During a daylong hearing Wednesday, Harrell learned of Zion’s tragic death from Fresno police officer Ron Flowers and homicide detectives Michael Gebhart and Ruiz.
Gebhart testified that a county pathologist told him that Zion died of fatal child abuse syndrome.
“It was blunt force strikes to his entire body over time that caused the body to basically shut down,” Gebhart told the judge.
Zion lived with Nelson and Camp a little over a year before police found him dead the back seat of his father’s silver Pontiac four-door sedan on Jan. 2, 2014, at Palm and Garland avenues.
Initially, Nelson told police he and his son were living in the car and that he spanked his son for soiling his pants during the early hours of Jan. 2, 2014, Flowers testified.
In spanking the child, Flowers testified, Nelson told him that he held the child upside down by holding one leg. He then used his other hand to spank the child’s buttocks.
Sometime later, Nelson said his son’s body started jerking, so he gave the child water around 4 a.m., Flowers testified.
Flowers testified that Nelson told him that he thought Zion went to sleep. But then he found him unresponsive. “He said it was his fault,” Flowers testified.

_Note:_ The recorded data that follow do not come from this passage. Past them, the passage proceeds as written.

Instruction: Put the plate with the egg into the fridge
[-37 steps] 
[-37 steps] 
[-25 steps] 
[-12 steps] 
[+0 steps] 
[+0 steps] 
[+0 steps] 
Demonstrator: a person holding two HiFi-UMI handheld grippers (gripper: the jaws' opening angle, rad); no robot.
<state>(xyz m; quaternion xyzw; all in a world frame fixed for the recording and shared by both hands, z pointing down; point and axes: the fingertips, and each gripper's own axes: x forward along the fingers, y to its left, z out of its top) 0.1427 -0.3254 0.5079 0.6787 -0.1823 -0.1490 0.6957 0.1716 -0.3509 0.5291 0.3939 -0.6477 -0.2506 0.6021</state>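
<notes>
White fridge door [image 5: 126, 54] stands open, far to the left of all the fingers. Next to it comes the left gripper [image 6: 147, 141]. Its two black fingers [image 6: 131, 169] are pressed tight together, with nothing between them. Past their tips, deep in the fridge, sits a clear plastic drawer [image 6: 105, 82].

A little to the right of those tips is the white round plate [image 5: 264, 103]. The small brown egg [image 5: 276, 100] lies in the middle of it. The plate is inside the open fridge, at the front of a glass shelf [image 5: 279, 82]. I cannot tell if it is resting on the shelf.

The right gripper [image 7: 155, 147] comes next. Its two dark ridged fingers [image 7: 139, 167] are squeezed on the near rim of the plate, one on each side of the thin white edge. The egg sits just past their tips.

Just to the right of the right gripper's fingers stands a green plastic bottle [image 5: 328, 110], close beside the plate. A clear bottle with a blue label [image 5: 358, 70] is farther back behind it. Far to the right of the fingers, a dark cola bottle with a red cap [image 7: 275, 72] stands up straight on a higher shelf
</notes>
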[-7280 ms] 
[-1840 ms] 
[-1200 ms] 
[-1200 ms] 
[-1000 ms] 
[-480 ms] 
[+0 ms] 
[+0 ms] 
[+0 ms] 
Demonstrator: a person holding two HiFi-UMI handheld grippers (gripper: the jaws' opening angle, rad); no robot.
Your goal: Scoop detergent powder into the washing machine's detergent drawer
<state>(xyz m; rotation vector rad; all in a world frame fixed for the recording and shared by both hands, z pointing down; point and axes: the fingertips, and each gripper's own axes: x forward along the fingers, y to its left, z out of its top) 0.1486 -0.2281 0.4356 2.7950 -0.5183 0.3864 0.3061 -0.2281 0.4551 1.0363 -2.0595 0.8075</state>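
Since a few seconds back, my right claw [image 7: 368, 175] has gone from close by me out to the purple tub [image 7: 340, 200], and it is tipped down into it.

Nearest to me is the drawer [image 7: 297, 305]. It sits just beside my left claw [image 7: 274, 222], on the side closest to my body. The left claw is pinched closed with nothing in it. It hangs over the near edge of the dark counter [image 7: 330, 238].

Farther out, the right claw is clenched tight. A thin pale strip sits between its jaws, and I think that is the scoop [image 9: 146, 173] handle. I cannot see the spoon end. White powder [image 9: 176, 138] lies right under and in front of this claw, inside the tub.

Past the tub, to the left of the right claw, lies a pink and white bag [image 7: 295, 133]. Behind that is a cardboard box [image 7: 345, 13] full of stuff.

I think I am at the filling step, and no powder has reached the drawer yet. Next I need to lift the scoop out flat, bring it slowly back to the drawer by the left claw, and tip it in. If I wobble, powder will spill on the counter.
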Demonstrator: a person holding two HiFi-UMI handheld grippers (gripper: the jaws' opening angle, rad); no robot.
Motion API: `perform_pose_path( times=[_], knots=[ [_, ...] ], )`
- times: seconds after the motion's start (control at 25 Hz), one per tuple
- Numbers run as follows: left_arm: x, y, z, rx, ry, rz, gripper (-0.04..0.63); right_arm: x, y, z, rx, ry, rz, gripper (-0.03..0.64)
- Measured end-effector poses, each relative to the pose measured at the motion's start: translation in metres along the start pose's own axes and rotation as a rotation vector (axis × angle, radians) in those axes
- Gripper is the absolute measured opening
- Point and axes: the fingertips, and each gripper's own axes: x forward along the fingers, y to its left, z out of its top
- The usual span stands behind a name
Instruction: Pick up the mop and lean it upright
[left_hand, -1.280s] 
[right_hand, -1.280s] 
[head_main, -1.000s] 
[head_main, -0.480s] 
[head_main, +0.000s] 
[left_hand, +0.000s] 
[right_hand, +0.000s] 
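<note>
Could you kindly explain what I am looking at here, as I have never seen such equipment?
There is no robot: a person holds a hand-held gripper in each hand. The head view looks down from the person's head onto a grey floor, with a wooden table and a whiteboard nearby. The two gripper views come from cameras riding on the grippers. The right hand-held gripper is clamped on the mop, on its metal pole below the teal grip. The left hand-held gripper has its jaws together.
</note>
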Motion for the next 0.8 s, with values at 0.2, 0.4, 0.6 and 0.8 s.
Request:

Nelson told a different account to Ruiz.
Ruiz testified that Nelson told him that after Zion soiled his pants in the car, he used a belt to whip the child about 10 times. At one point, he lost his grip, and Zion fell, hitting his shoulder on the car door before hitting the ground, causing him to become unresponsive.
Lacy, however, said both accounts were lies to cover up what happened in the apartment.
Gebhart testified that the couple’s neighbors told him that Nelson and Camp often yelled at Zion and his older brother and they could hear the couple hitting the kids inside their apartment. One time, the racket was so intense, a neighbor reported that one of her framed pictures fell off the wall, Gebhart said.
In the early hours of Jan. 2, 2014, Gebhart said, a neighbor told him that she saw Nelson’s car at the apartment. Then around 3:15 a.m., she heard loud voices coming from the the couple’s apartment. The neighbor also “felt bumping through the wall,” the detective said.
Gebhart said the neighbor heard Nelson say: “How do you like that?” Then she heard a child’s voice say, “Aaahhh.”
When the commotion wouldn’t cease, the neighbor said: “That’s enough.”
Around 5 a.m., Gebhart said the neighbor went outside and didn’t see Nelson’s car.
In completing his testimony, Gebhart told the judge that Zion’s injuries included multiple linear abrasions and bruises and hemorrhaging in his head, chest, shoulder and legs. He also had two cracked ribs and bleeding in his kidneys and pancreas.